AIM OF THE TASK — Copy the data precisely, character for character, and leave out every picture.

Entries taken from a collection:
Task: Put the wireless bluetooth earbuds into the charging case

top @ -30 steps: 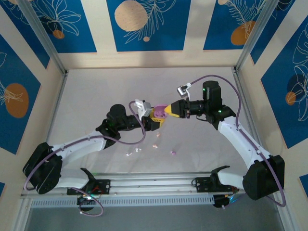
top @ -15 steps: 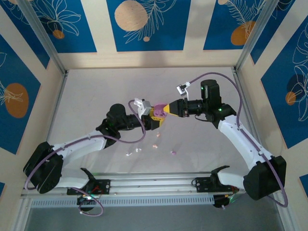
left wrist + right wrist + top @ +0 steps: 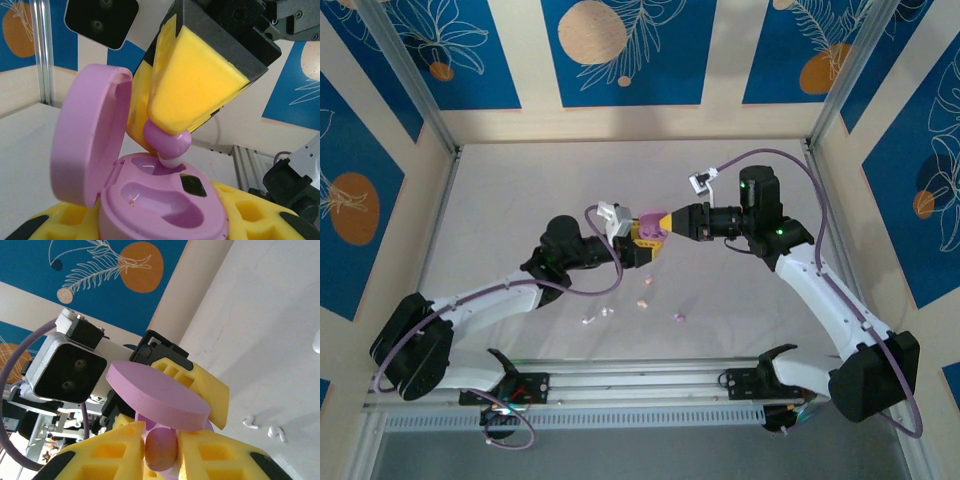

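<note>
Charging case (image 3: 165, 212): pink and pebble-shaped, held up over the middle of the table (image 3: 520, 200). In the left wrist view its lid (image 3: 90, 145) stands open on the left.
Left jaws: clenched on the case body, with yellow foam pads along its lower sides.
Right jaws: pinching one pink-purple earbud (image 3: 167, 141) between yellow pads, which point down into the open case.
Case wells: the near well shows a bare, glossy floor. The earbud's pale tip is at the mouth of the far well, perhaps touching it, but the pads make it hard to judge whether it is seated.
Loose buds: two white buds (image 3: 250, 423), a pink bud (image 3: 642, 302) and a purple bud (image 3: 680, 318) lie on the table toward its near edge.
Hidden: the frame edge cuts off the case's underside. In the right wrist view the lid covers the wells.
</note>
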Robot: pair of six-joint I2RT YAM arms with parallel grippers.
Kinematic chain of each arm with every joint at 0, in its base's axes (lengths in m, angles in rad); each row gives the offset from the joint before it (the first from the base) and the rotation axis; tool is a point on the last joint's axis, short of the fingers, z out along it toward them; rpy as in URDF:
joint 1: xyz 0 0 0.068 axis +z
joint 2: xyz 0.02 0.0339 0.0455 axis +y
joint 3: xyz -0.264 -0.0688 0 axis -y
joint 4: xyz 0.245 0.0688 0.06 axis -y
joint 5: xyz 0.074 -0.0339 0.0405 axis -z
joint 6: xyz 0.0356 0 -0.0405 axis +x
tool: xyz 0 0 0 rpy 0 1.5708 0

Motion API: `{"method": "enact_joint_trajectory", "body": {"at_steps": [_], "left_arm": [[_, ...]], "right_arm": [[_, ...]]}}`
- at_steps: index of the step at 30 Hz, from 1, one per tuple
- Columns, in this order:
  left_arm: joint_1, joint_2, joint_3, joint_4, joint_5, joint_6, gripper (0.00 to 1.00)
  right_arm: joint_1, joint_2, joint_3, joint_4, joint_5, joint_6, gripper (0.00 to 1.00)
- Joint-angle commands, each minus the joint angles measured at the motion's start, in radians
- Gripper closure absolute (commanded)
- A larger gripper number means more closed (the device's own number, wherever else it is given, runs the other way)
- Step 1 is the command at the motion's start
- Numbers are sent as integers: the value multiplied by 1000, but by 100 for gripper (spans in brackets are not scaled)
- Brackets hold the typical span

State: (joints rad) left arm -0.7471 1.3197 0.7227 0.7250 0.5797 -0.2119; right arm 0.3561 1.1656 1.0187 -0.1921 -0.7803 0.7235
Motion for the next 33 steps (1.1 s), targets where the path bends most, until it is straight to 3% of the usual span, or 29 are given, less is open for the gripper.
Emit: {"method": "enact_joint_trajectory", "body": {"at_steps": [1, 10, 20, 33], "left_arm": [[-5, 7, 33, 85, 62, -14, 73], [-5, 12, 40, 88, 60, -19, 73], [-5, 9, 39, 101, 37, -20, 73], [-7, 0, 42, 87, 39, -14, 73]], "right_arm": [[4, -6, -15, 52, 44, 42, 76], [12, -14, -25, 71, 64, 54, 76], [37, -9, 13, -101, 111, -85, 75], [46, -7, 49, -178, 171, -128, 70]]}}
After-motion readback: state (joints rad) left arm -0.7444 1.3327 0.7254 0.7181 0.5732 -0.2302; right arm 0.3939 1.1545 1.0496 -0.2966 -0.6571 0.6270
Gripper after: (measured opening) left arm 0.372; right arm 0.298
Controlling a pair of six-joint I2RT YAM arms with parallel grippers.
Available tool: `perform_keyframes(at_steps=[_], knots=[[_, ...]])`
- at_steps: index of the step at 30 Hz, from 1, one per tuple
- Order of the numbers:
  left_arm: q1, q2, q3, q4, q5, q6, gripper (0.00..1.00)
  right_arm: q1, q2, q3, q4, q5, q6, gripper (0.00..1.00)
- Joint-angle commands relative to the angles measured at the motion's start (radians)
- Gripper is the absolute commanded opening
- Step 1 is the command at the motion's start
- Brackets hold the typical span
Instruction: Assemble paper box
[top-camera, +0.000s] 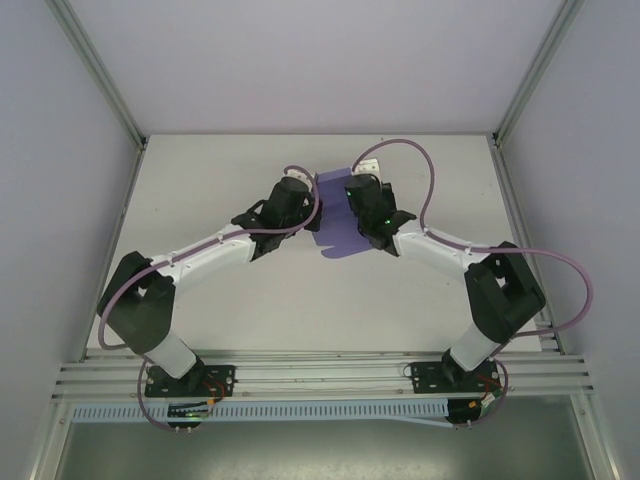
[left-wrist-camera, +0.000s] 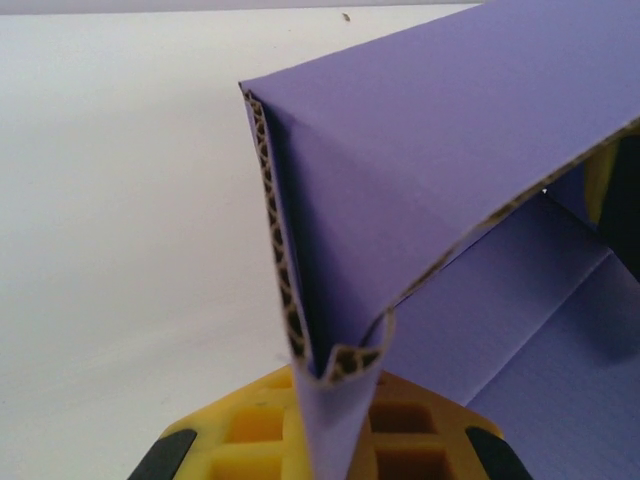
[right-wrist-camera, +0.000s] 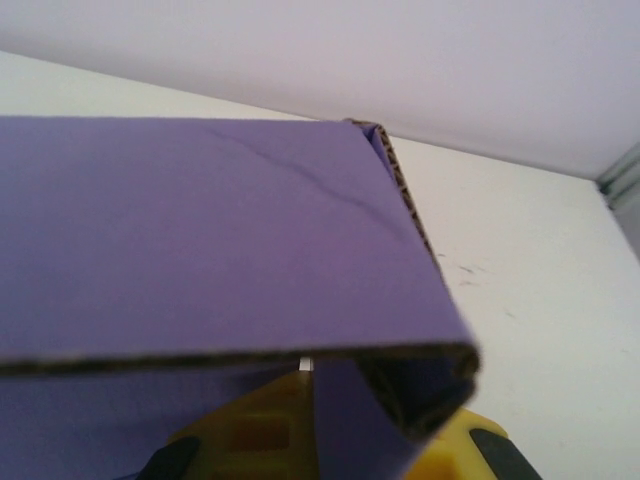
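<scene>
From above, the paper box sits mid-worktop, pinched between the left claw and the right claw. They come in from opposite sides, probably so that one steadies a panel while the other folds. The two wrists crowd each other over the box, which leaves little room to turn.

At the left wrist, a raised wall of the paper box shows its corrugated edge. Its lower corner drops between the yellow pads of the left claw, which looks closed on that wall and holds it upright. The base panel lies beyond.

At the right wrist, a folded flap of the paper box roofs the view. The right claw appears closed on the panel beneath it, with bare worktop beyond.
</scene>
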Motion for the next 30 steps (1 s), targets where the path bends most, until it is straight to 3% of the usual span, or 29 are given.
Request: perform_keyframes(at_steps=[1,9,14,18,20,21,24,28,30], knots=[[0.01,-0.035,0.051,-0.16,-0.114,-0.021,0.0,-0.095,0.094,-0.001,-0.185,0.496,-0.085,0.0],[0.011,-0.065,0.041,-0.176,-0.115,-0.04,0.0,-0.132,0.149,0.014,-0.11,0.608,-0.162,0.0],[0.011,-0.05,0.062,-0.172,-0.051,-0.065,0.0,-0.13,0.181,0.009,0.007,0.567,-0.114,0.0],[0.01,-0.041,0.071,-0.197,-0.049,-0.077,0.0,-0.119,0.23,-0.013,0.264,0.577,-0.256,0.0],[0.01,-0.041,0.07,-0.197,-0.047,-0.077,0.0,-0.113,0.229,-0.015,0.285,0.532,-0.276,0.0],[0.009,-0.039,0.07,-0.195,-0.044,-0.073,0.0,-0.112,0.213,-0.02,0.266,0.487,-0.251,0.0],[0.009,-0.025,0.076,-0.192,-0.039,-0.068,0.0,-0.11,0.106,-0.069,0.154,0.198,-0.096,0.01],[0.01,0.0,0.082,-0.179,-0.02,-0.063,0.0,-0.121,-0.09,-0.222,0.271,-0.264,-0.012,0.12],[0.01,0.008,0.087,-0.176,-0.011,-0.062,0.0,-0.131,-0.163,-0.274,0.315,-0.396,0.032,0.23]])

WRITTEN ANSWER —
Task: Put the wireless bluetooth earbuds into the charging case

top @ -30 steps: 
top @ -15 steps: 
left wrist + right wrist + top @ +0 steps: 

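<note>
Charging case (image 3: 165, 212): pink and pebble-shaped, held up over the middle of the table (image 3: 520, 200). In the left wrist view its lid (image 3: 90, 145) stands open on the left.
Left jaws: clenched on the case body, with yellow foam pads along its lower sides.
Right jaws: pinching one pink-purple earbud (image 3: 167, 141) between yellow pads, which point down into the open case.
Case wells: the near well shows a bare, glossy floor. The earbud's pale tip is at the mouth of the far well, perhaps touching it, but the pads make it hard to judge whether it is seated.
Loose buds: two white buds (image 3: 250, 423), a pink bud (image 3: 642, 302) and a purple bud (image 3: 680, 318) lie on the table toward its near edge.
Hidden: the frame edge cuts off the case's underside. In the right wrist view the lid covers the wells.
</note>
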Robot: pair of six-joint I2RT YAM arms with parallel grippers.
Kinematic chain of each arm with every joint at 0, in its base's axes (lengths in m, angles in rad); each row gives the offset from the joint before it (the first from the base) and the rotation axis; tool is a point on the last joint's axis, short of the fingers, z out along it toward them; rpy as in URDF:
joint 1: xyz 0 0 0.068 axis +z
joint 2: xyz 0.02 0.0339 0.0455 axis +y
joint 3: xyz -0.264 -0.0688 0 axis -y
joint 4: xyz 0.245 0.0688 0.06 axis -y
joint 5: xyz 0.074 -0.0339 0.0405 axis -z
joint 6: xyz 0.0356 0 -0.0405 axis +x
tool: xyz 0 0 0 rpy 0 1.5708 0

Motion API: `{"method": "enact_joint_trajectory", "body": {"at_steps": [_], "left_arm": [[_, ...]], "right_arm": [[_, ...]]}}`
- at_steps: index of the step at 30 Hz, from 1, one per tuple
- Columns, in this order:
  left_arm: joint_1, joint_2, joint_3, joint_4, joint_5, joint_6, gripper (0.00 to 1.00)
  right_arm: joint_1, joint_2, joint_3, joint_4, joint_5, joint_6, gripper (0.00 to 1.00)
- Joint-angle commands, each minus the joint angles measured at the motion's start, in radians
- Gripper closure absolute (commanded)
- A larger gripper number means more closed (the device's own number, wherever else it is given, runs the other way)
- Step 1 is the command at the motion's start
- Numbers are sent as integers: the value multiplied by 1000, but by 100 for gripper (spans in brackets are not scaled)
- Brackets hold the typical span

State: (joints rad) left arm -0.7471 1.3197 0.7227 0.7250 0.5797 -0.2119; right arm 0.3561 1.1656 1.0187 -0.1921 -0.7803 0.7235
Motion for the next 33 steps (1.1 s), targets where the path bends most, until it is straight to 3% of the usual span, or 29 are given, less is open for the gripper.
Emit: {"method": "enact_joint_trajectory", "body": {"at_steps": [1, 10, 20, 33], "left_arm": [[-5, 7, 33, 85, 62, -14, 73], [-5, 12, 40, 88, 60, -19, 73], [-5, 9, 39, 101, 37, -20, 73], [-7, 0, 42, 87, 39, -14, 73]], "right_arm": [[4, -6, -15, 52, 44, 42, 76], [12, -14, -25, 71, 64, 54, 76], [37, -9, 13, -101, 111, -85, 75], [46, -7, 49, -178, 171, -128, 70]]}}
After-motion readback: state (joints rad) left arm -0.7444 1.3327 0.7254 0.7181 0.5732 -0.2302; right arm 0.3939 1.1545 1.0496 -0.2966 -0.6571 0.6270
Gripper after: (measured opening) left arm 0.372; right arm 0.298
Controlling a pair of six-joint I2RT YAM arms with parallel grippers.
Available tool: `perform_keyframes(at_steps=[_], knots=[[_, ...]])`
- at_steps: index of the step at 30 Hz, from 1, one per tuple
- Order of the numbers:
  left_arm: q1, q2, q3, q4, q5, q6, gripper (0.00..1.00)
  right_arm: q1, q2, q3, q4, q5, q6, gripper (0.00..1.00)
- Joint-angle commands relative to the angles measured at the motion's start (radians)
- Gripper is the absolute commanded opening
- Step 1 is the command at the motion's start
- Brackets hold the typical span
Instruction: Assemble paper box
[top-camera, +0.000s] 
[left-wrist-camera, +0.000s] 
[right-wrist-camera, +0.000s] 
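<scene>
From above, the paper box sits mid-worktop, pinched between the left claw and the right claw. They come in from opposite sides, probably so that one steadies a panel while the other folds. The two wrists crowd each other over the box, which leaves little room to turn.

At the left wrist, a raised wall of the paper box shows its corrugated edge. Its lower corner drops between the yellow pads of the left claw, which looks closed on that wall and holds it upright. The base panel lies beyond.

At the right wrist, a folded flap of the paper box roofs the view. The right claw appears closed on the panel beneath it, with bare worktop beyond.
</scene>
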Motion for the next 30 steps (1 s), targets where the path bends most, until it is straight to 3% of the usual span, or 29 are given.
Request: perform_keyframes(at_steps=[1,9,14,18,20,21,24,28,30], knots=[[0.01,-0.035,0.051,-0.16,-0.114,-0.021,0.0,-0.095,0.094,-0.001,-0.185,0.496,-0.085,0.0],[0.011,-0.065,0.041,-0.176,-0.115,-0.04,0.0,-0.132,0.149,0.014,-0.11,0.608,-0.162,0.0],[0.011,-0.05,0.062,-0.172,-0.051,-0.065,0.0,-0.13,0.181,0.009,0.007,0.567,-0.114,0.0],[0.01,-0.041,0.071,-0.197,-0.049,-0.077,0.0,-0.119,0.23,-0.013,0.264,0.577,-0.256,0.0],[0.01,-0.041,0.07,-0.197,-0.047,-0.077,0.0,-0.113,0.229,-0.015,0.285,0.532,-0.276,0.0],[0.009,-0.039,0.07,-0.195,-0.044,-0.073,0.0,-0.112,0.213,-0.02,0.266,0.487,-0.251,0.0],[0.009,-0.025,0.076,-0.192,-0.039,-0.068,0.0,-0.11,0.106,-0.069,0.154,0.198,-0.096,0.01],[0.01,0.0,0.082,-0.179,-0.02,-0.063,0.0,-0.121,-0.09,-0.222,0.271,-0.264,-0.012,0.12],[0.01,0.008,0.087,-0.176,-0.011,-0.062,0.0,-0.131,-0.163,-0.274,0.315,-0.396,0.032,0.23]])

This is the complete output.